AfLAc cohorts join the PLA Leadership Academy cohorts for final training sessions, embark on library visits and participate in some sessions of the PLA conferences. Graduation ceremonies for participants of AfLIA Leadership Academy often take place during the exchange programme. Two cohorts have been trained so far and a call for the third cohort is underway, according to the organization. Prior to 2020, the AfLAc programme was targeted at public and community librarians, however, the program has been recently been revised to target African librarians from all library types.

==== Initiative for Young African Library Innovators – IYALI ====
This is a joint capacity building programme by AfLIA, International Federation of Library Associations (IFLA), and Electronic Information for Libraries (EIFL), but managed by EIFL. IYALI connects young librarians with their peers elsewhere in Africa, as well as in transitional and developing countries, giving them the opportunity to learn from each other, expand their outlook, gain new ideas and create a network to support each other. One's level on the management ladder is not a criterion for eligibility as long as one is young.
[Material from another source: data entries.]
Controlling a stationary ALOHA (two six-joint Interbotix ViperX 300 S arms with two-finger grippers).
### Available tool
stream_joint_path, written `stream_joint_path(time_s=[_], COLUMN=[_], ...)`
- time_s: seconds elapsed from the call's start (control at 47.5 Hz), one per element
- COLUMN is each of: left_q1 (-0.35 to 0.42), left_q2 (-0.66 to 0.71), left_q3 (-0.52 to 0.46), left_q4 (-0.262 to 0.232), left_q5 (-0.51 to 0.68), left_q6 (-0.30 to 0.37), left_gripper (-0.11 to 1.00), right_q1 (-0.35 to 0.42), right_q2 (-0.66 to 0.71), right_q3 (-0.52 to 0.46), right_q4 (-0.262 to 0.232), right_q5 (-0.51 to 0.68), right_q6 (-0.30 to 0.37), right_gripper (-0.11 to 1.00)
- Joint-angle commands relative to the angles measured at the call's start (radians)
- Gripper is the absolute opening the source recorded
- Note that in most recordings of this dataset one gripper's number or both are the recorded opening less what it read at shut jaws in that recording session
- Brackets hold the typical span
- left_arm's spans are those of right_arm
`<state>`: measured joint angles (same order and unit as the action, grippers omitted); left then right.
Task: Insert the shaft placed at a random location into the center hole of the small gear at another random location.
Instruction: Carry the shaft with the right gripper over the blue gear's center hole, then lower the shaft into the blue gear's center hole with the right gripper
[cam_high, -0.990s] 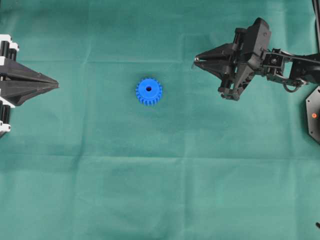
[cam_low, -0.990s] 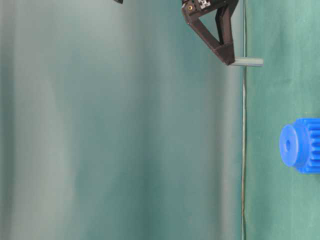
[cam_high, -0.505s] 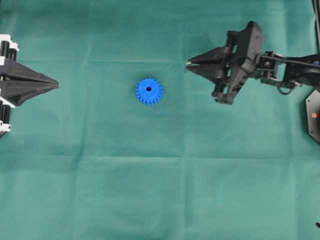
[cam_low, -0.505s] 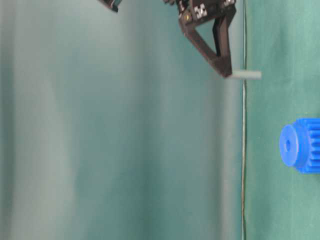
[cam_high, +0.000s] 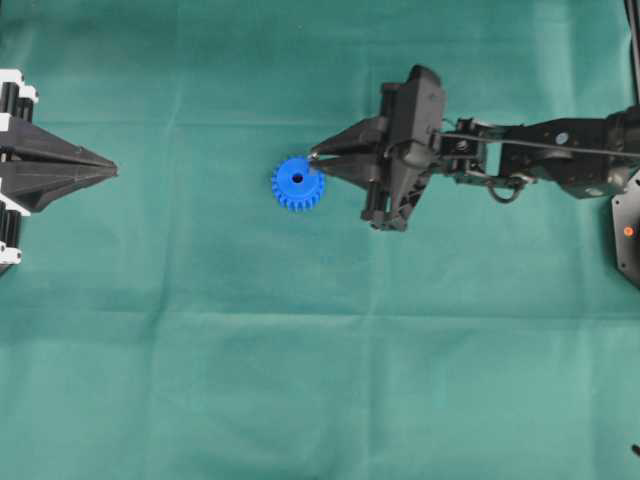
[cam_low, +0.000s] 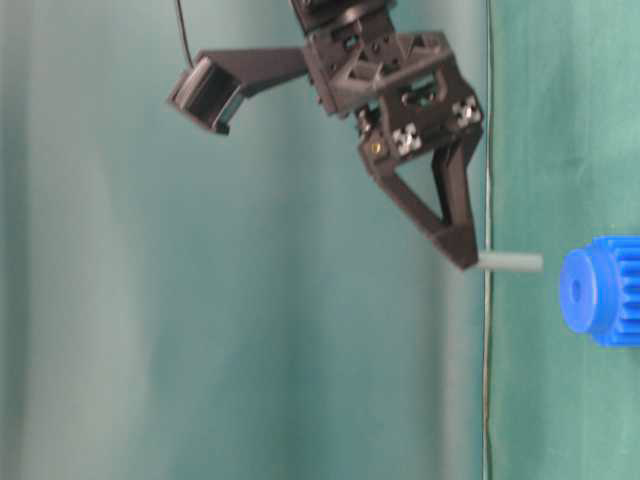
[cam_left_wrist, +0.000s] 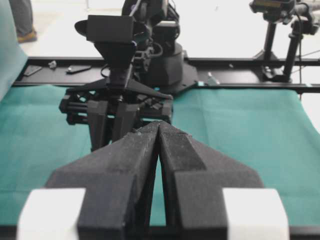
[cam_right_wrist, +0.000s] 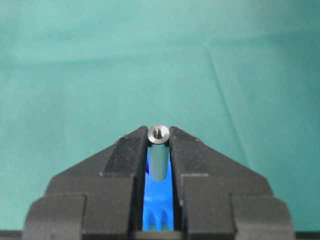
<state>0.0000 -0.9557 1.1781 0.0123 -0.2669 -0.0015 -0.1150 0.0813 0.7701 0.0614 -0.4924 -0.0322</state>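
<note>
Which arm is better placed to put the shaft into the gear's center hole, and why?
The right gripper: it already holds the shaft just beside the small gear. The left gripper sits shut at the table's far edge, holding nothing.

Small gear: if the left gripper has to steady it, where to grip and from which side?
Grip the small gear across its toothed rim, low, from the free left side. It lies flat, hub up; right gripper holds the shaft above, so keep the hub clear.

Both arms are matte black plastic. The left gripper (cam_high: 112, 171) has white blocks behind its wedge fingers. The right gripper (cam_low: 468, 262) shows silver screws and a thin black cable.
</note>
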Motion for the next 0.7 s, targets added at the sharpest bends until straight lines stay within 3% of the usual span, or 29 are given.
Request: stream_joint_path(time_s=[0.0, 0.674], left_q1=[0.0, 0.0], left_q2=[0.008, 0.008], left_q3=[-0.015, -0.015], left_q4=[0.002, 0.002], left_q5=[-0.006, -0.006], left_q6=[0.0, -0.002], left_gripper=[0.0, 0.0], right_q1=[0.009, 0.02], right_q2=[-0.002, 0.037], right_q3=[-0.046, -0.089], right_q4=[0.003, 0.002], right_q5=[0.006, 0.051], right_q6=[-0.009, -0.009], right_gripper=[0.13, 0.13])
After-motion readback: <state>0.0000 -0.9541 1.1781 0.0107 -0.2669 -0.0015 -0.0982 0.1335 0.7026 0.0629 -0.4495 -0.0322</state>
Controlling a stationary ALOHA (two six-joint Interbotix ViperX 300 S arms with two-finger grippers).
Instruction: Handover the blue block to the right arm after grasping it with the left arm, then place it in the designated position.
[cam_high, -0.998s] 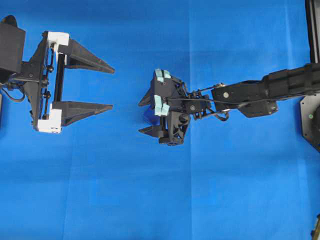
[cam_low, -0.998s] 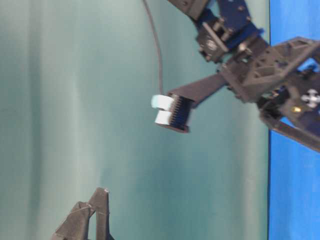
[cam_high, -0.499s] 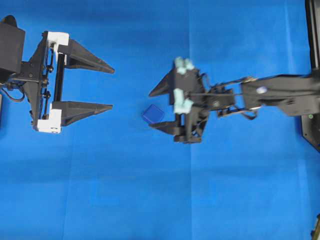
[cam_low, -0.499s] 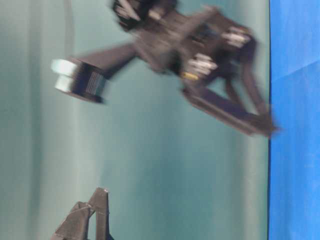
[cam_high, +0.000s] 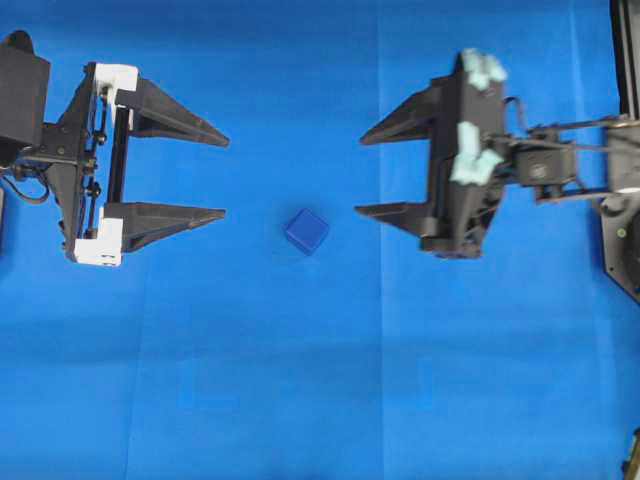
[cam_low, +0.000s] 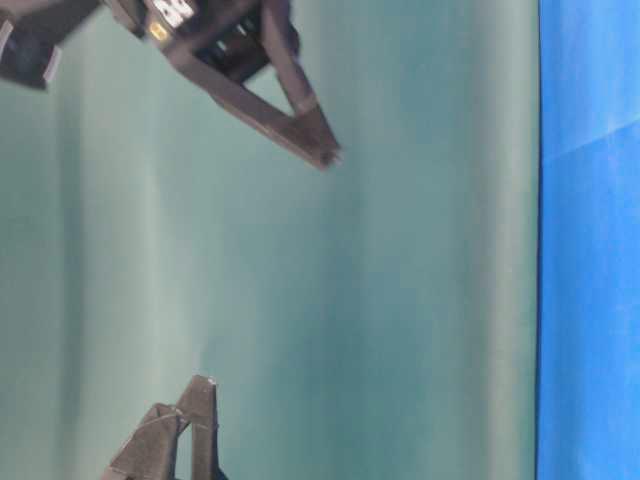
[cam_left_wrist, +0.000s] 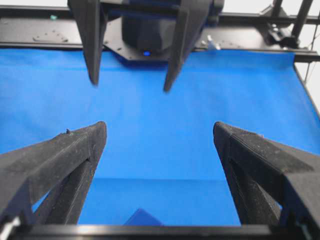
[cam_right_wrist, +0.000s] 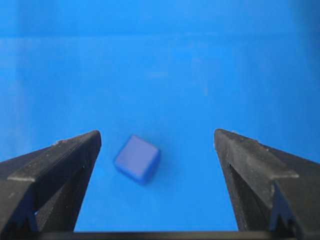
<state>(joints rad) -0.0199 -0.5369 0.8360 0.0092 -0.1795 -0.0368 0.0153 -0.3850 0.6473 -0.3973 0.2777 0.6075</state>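
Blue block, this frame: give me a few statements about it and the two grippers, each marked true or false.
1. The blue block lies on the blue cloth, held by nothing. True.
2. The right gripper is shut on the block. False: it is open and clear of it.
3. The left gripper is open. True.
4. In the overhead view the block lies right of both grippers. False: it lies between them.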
However, there does not seem to be any specific definition to who qualifies as a young librarian.

The main aim is to empower young and forward-looking African public librarians with the leadership potential to embrace, set and realize ambitious expectations for innovative library services. These services contribute to sustainable development and provide the librarians with the confidence and vision to continue transforming library services, ensuring that libraries across Africa are constantly evolving to meet individual and community needs.

=== Short courses ===

Early Literacy Development course

The course which was developed in partnership with Neil Butcher & Associates is a 5 weeks online training which teaches the staff of African public and community libraries how to drive early literacy skills development through exposing children in their communities to libraries as literacy-rich environments and story hours as windows of opportunities for gaining print and phonemic awareness in English language and their mother tongues. Importantly, the course introduces the concept and practice of open licensing as a means of increasing age-appropriate reading resources in mother tongues through the translation of openly licensed storybooks. This course runs for 5 weeks, is free and is facilitated by AfLIA.

Openness course

This course's main objective is to provide a grounded understanding of the openness spectrum in research and scholarship to African academic and research libraries staff. Participants in the course are also taught how to advocate for openness in their respective institutions in pertinent areas e.g., how to promote awareness about Open access, open data, open licensing, OERs as well as lead advocacy for institutional policies and possible adoption in these areas. The course which runs for 5 weeks is free, facilitated by AfLIA and was developed in partnership with OER Africa of Saide.

== Partners ==
AfLIA is in partnership with several organisations some of which are listed below.

- African Union
- Bibliotheca Alexandrina of The Arab Republic of Egypt
- Chartered Institute of Library and Information Professionals (CILIP)
- European Bureau of Library, Information and Documentation Associations (EBLIDA)
- International Federation of Library Associations and Institutions (IFLA)
- Saide and OER Africa
- Public Library Association (PLA) of the American Library Association
- The Technology & Social Change Group (TASCHA), University of Washington
- Wikipedia Library
- Wikimedia Foundation
- World Intellectual Property Organization (WIPO)
- Scholarly Publishing and Academic Resources Coalition – SPARC Africa
- Neil Butcher and Associates (NBA)
- William and Flora Hewlett Foundation
- DataCite

== Publications ==

- AfLIA Statements Declarations and Communiques – includes Statements about International Literacy for Development; Freedom of Information; Freedom of Access to Information and Freedom of Expression, Cape Town Declaration, Durban Communique and Accra Declaration, EIFL, AfLIA & IFLA Joint Call for Malawi to embrace spirit of Marrakesh Treaty .
- AfLIA Professional Reports – includes publication such as How African Libraries Contribute to the African Union Agenda 2063.